▶ _PROBLEM TO SOLVE_: Retype everything in the listing, leaving each line exactly as it is.

SOURCE DATA START

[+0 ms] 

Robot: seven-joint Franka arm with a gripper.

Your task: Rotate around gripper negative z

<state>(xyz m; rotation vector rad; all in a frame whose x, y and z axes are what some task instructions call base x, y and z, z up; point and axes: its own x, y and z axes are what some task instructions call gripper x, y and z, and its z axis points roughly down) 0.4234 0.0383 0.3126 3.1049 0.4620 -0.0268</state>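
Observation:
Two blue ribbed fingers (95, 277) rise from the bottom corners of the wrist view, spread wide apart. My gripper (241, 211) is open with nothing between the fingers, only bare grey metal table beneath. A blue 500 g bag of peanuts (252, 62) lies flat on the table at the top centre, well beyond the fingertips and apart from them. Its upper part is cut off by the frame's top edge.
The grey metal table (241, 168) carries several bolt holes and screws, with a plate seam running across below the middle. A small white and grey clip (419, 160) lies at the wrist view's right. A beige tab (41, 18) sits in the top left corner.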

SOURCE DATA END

▶ _RESPONSE AREA_:
[+0 ms] 

Robot: seven-joint Franka arm with a gripper.

Your task: Rotate around gripper negative z

<state>(xyz m; rotation vector rad; all in a frame whose x, y and z axes are what some task instructions call base x, y and z, z up; point and axes: its own x, y and z axes are what some task instructions call gripper x, y and z, and its z axis points roughly down) 0.4234 0.0383 0.3126 3.1049 0.4620 -0.0268</state>
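Observation:
Two blue ribbed fingers (95, 277) rise from the bottom corners of the wrist view, spread wide apart. My gripper (241, 211) is open with nothing between the fingers, only bare grey metal table beneath. A blue 500 g bag of peanuts (252, 62) lies flat on the table at the top centre, well beyond the fingertips and apart from them. Its upper part is cut off by the frame's top edge.
The grey metal table (241, 168) carries several bolt holes and screws, with a plate seam running across below the middle. A small white and grey clip (419, 160) lies at the wrist view's right. A beige tab (41, 18) sits in the top left corner.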

Nothing further remains in this exercise.